Surgery indicated after chemoradiation
Aims To evaluate the clinical inference of serum alpha-fetoprotein (AFP) response in hepatocellular carcinoma (HCC) patients undergoing percutaneous radiofrequency ablation (RFA). Materials and ...methods Three hundred and thirteen previously untreated HCC patients were enrolled in the study. The optimal AFP response was defined as >20% decrease from baseline after 1 month of RFA for those with a baseline AFP level of ≥100 ng/ml. The impact of AFP response on prognosis was analysed and prognostic factors were assessed. Results After a median follow-up of 26.7 ± 19.1 months, 49 patients died and 264 patients were alive. The cumulative 5 year survival rates were 75.3 and 57.4% in patients with an initial AFP of <100 ng/ml and ≥100 ng/ml, respectively ( p = 0.003). In the 58 patients with a baseline AFP of ≥100 ng/ml and initial completed tumour necrosis after RFA, the cumulative 5 year survival rates were 62.4 and 25.7% in optimal and non-optimal AFP responders, respectively ( p = 0.001).
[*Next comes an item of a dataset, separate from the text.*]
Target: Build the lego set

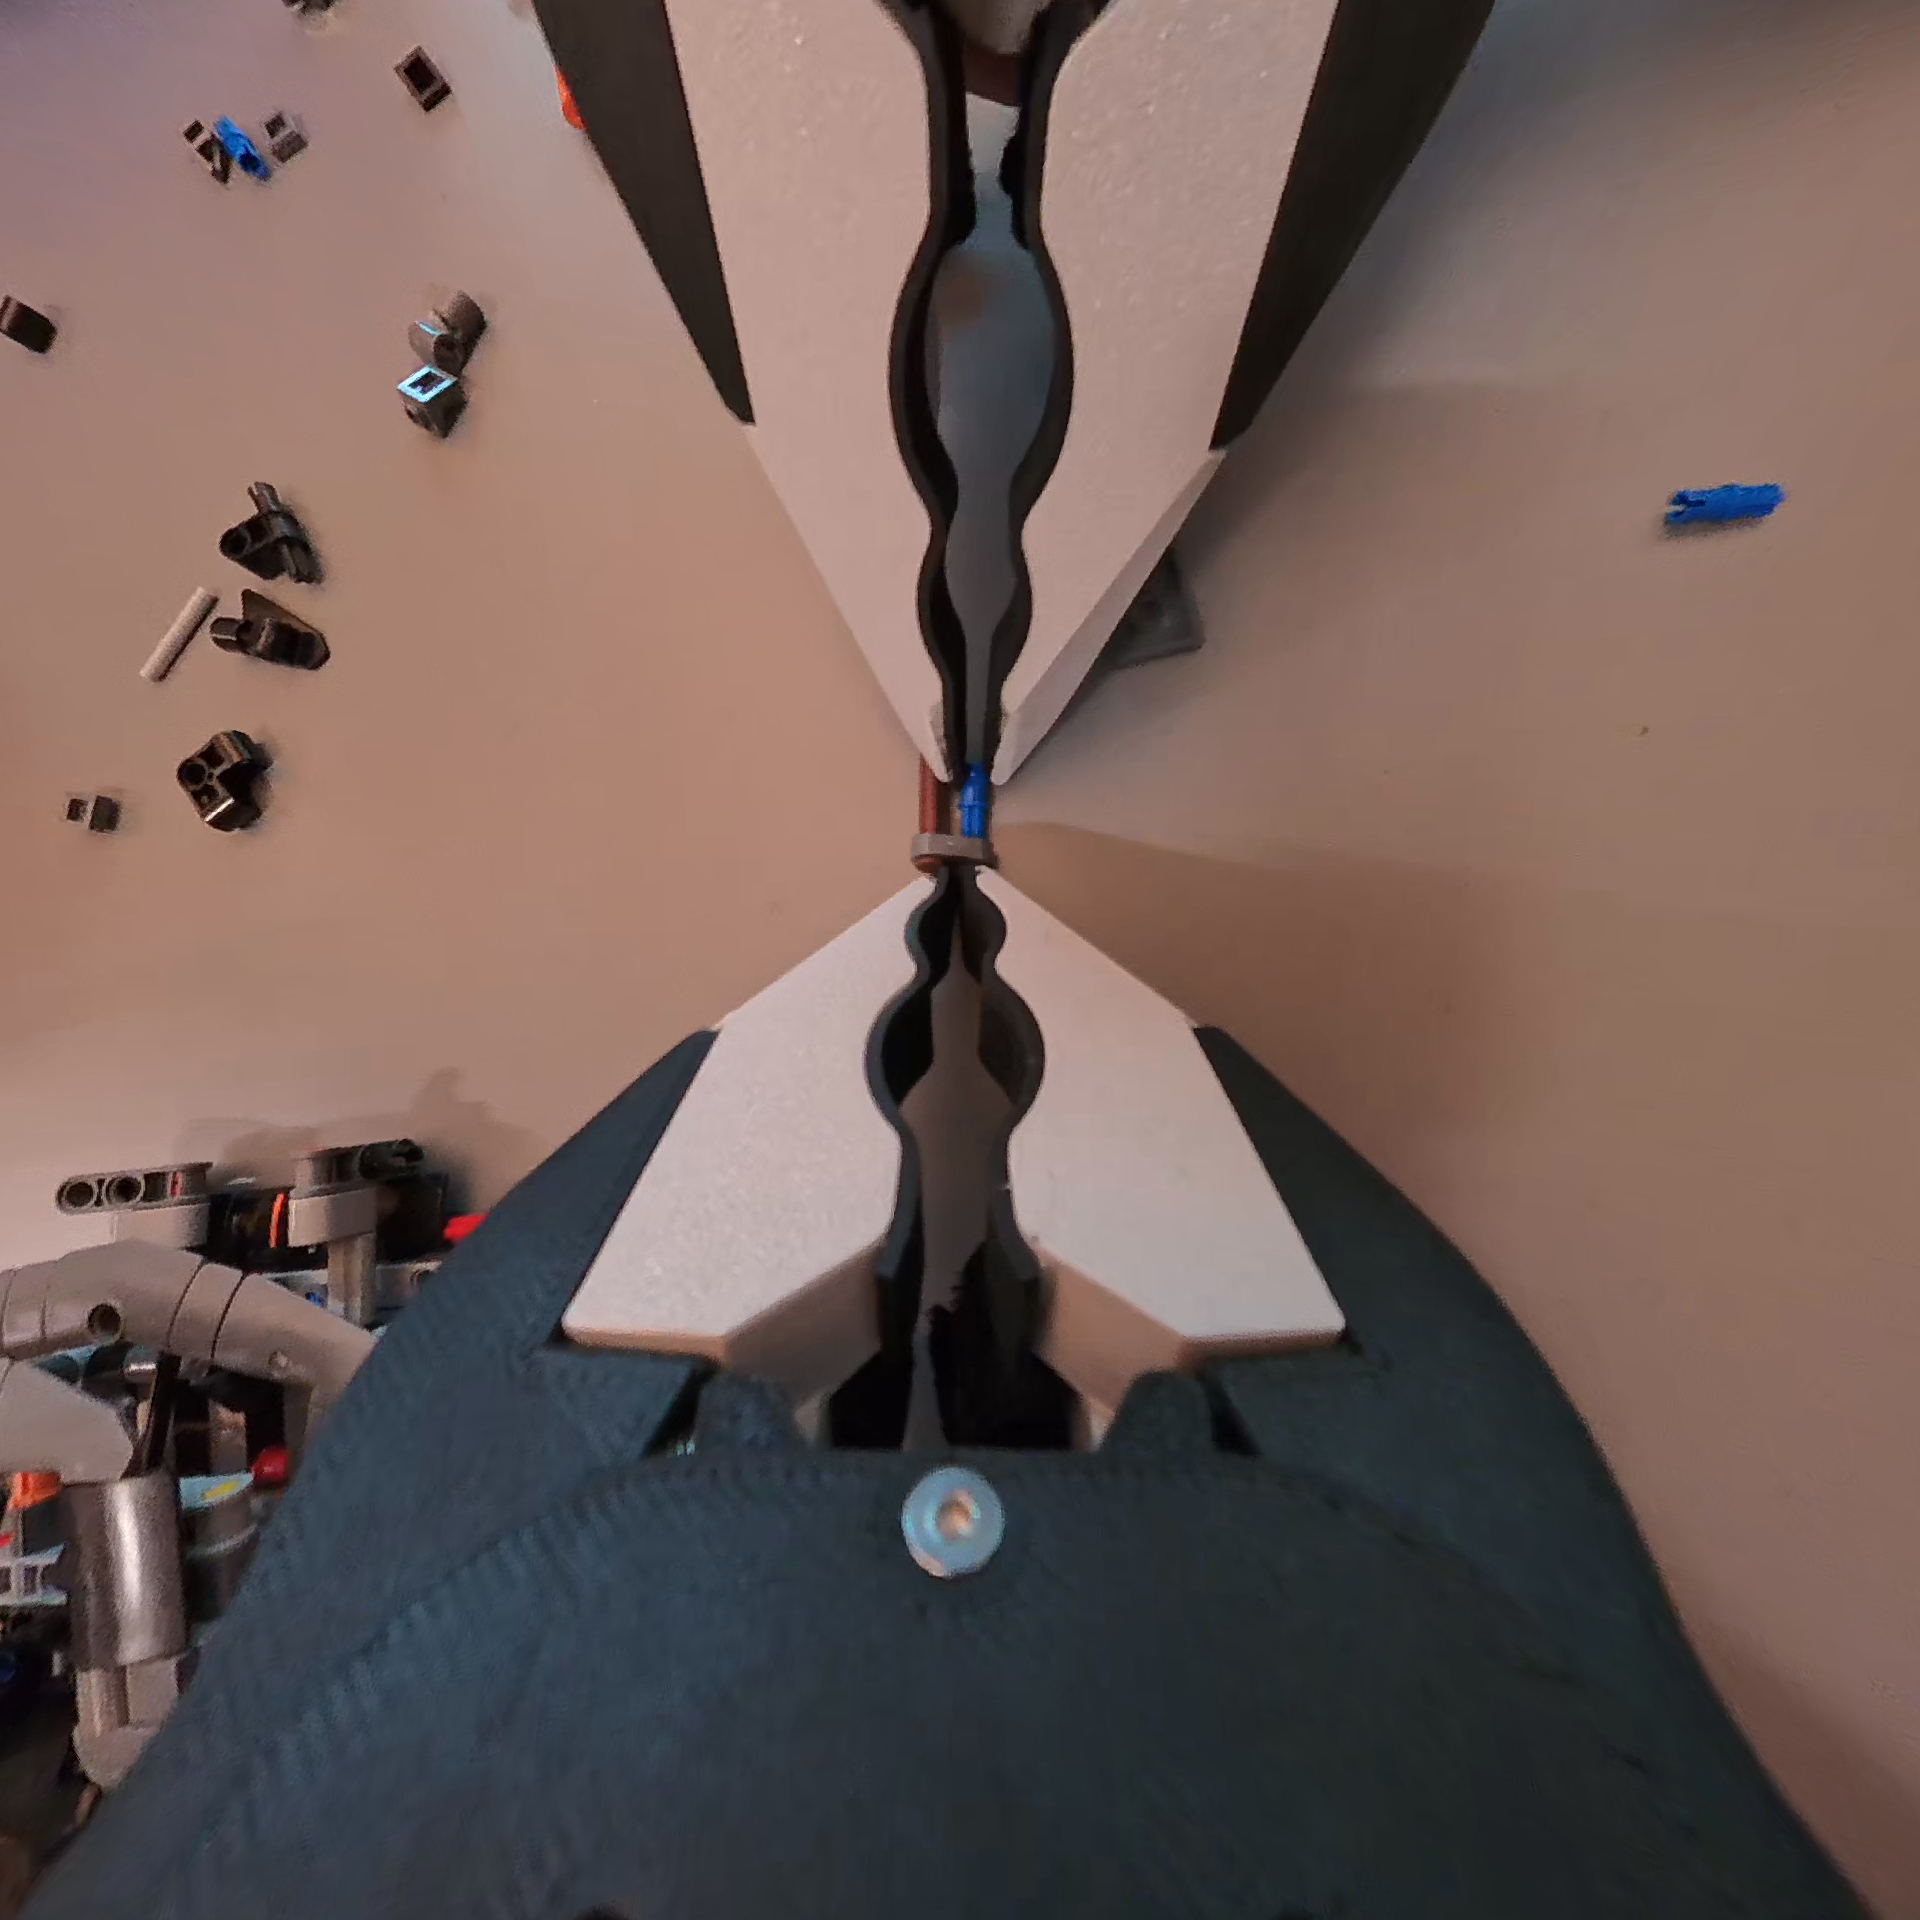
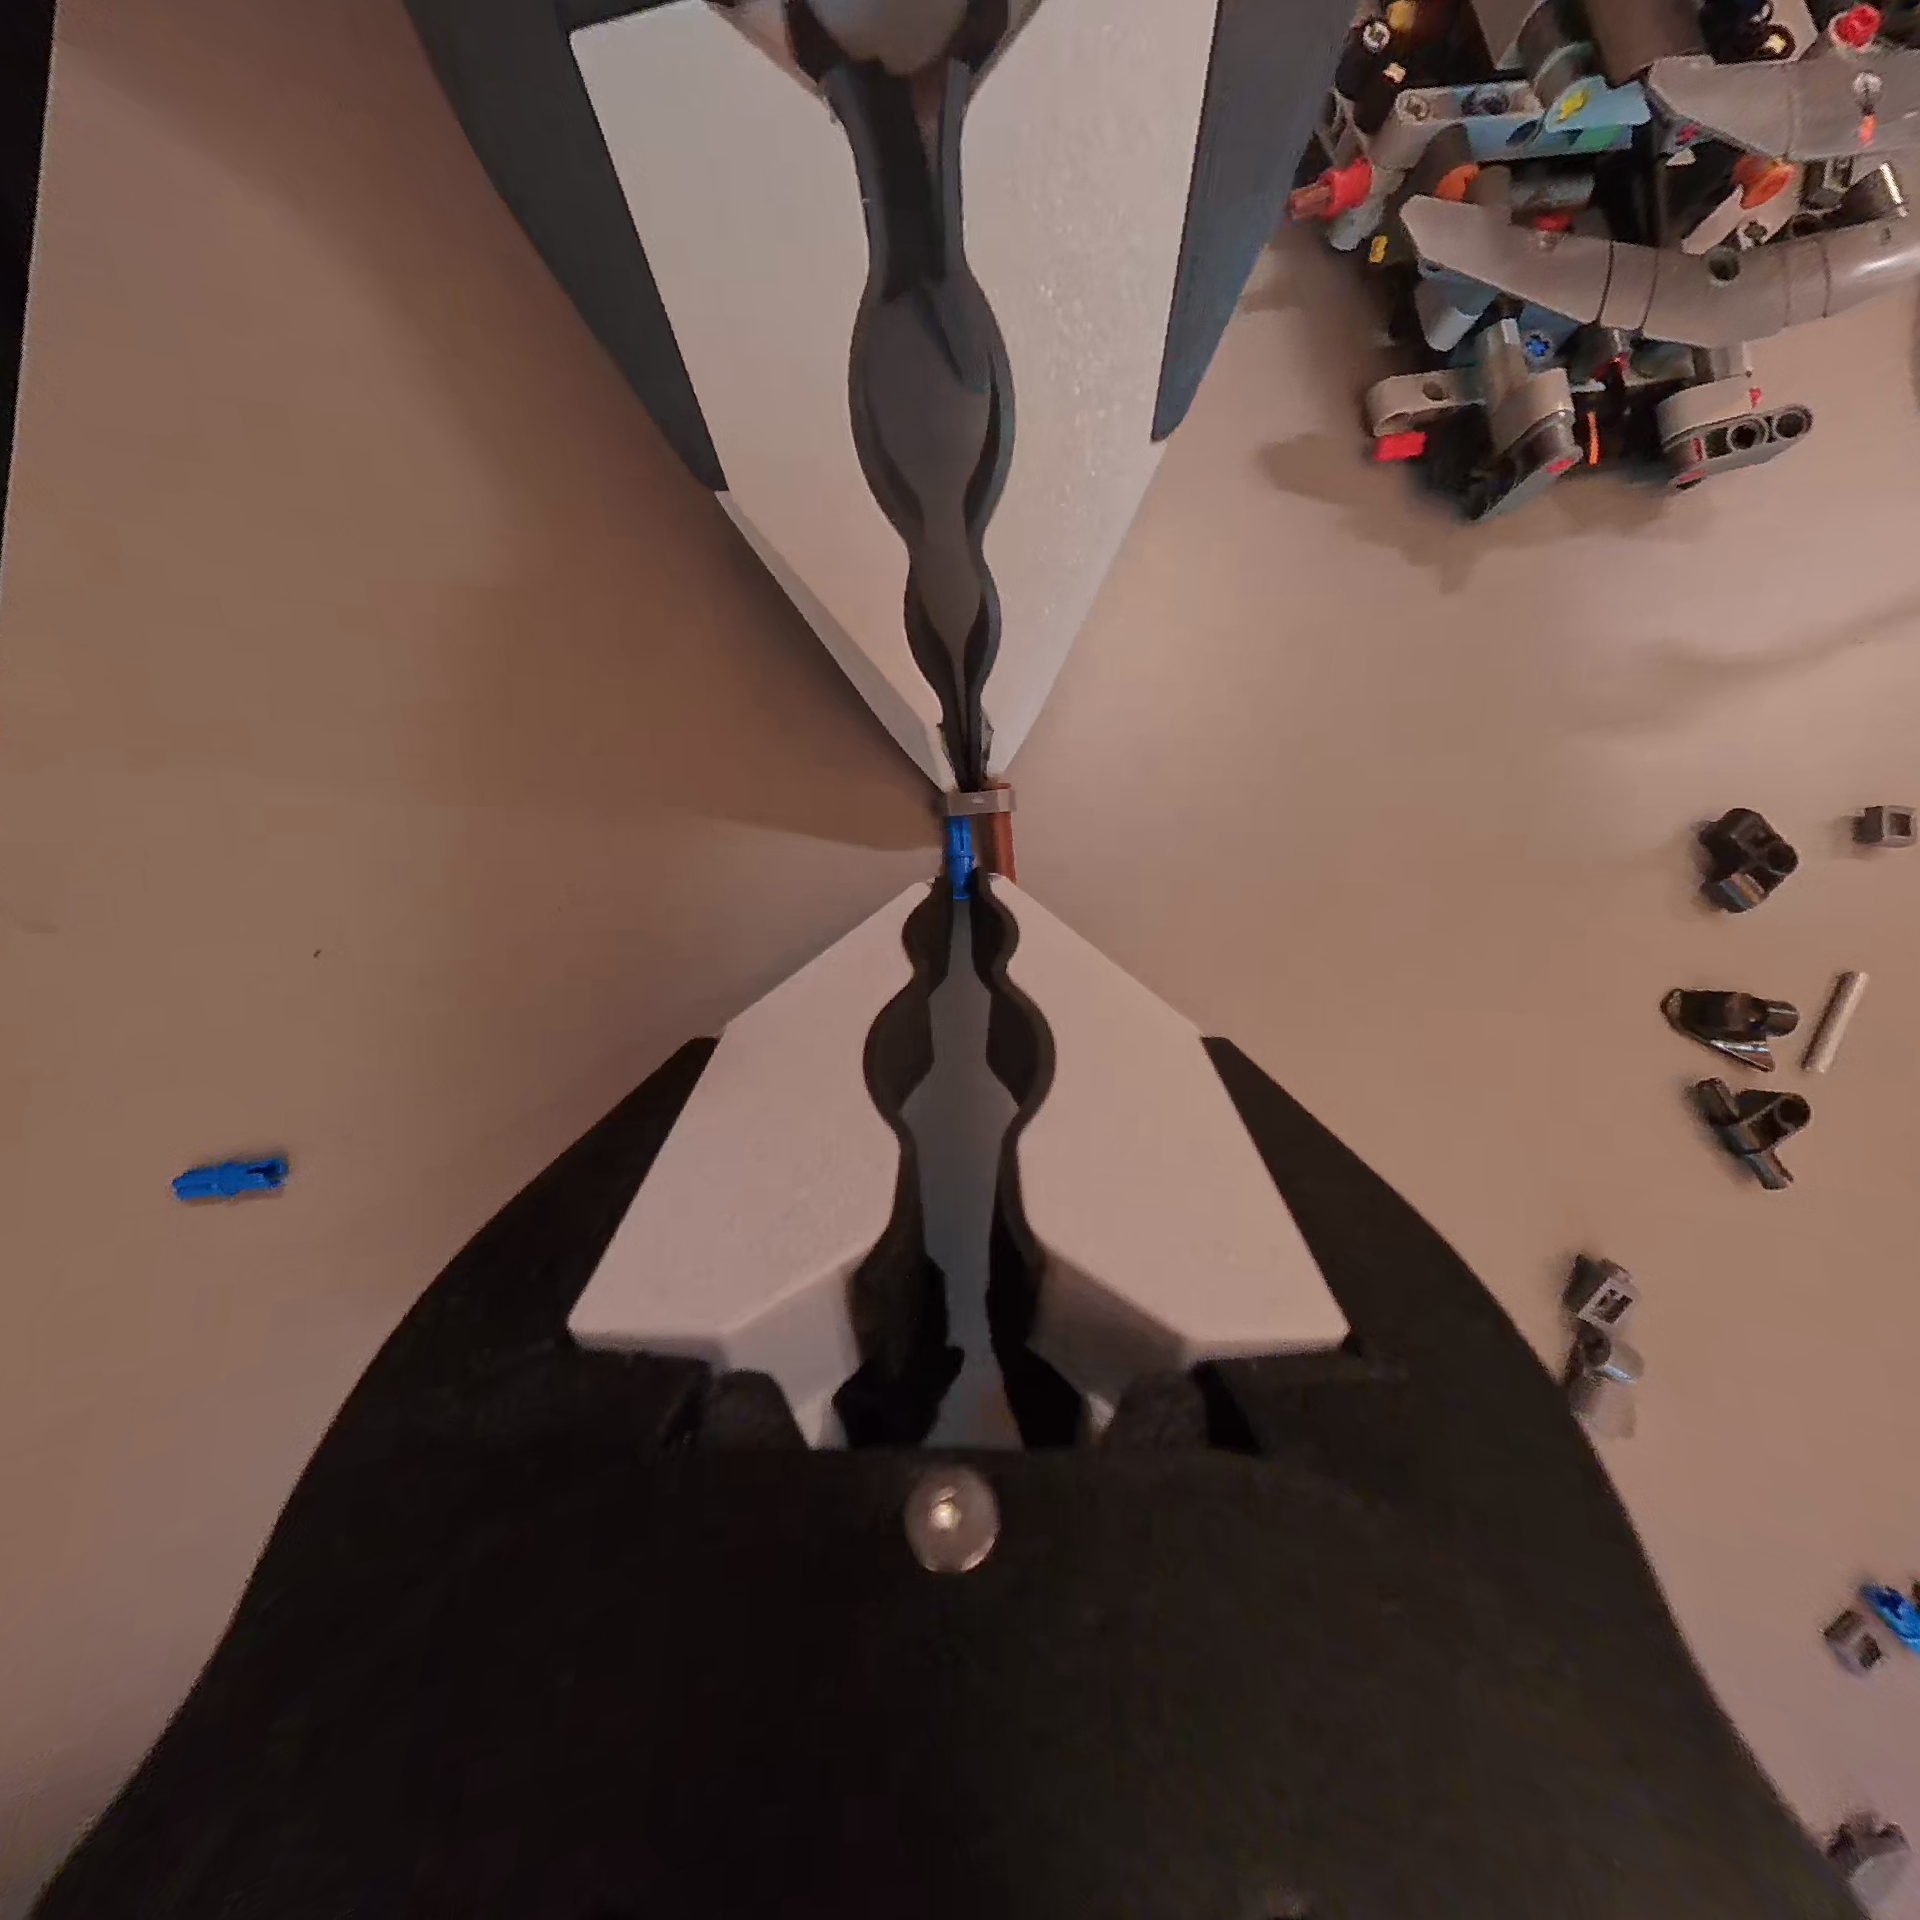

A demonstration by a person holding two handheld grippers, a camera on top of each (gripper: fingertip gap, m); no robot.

By multivariate analysis, the prothrombin time international normalized ratio >1.1 ( p = 0.009), non-optimal AFP response ( p = 0.023), and creatinine >1.5 mg/dl ( p = 0.021) were independent risk factors predictive of poor overall survival. Besides, the cumulative 5 year recurrence rates were 83.4 and 100% in optimal and non-optimal AFP responders, respectively ( p < 0.001). Multivariate analysis demonstrated platelet count ≤105 /mm3 ( p = 0.048), tumour size >2 cm ( p = 0.027), and non-optimal AFP response ( p < 0.001) were independent risk factors associated with tumour recurrence after RFA. Conclusions Serum AFP response may be a useful marker for predicting prognosis in HCC patients undergoing RFA.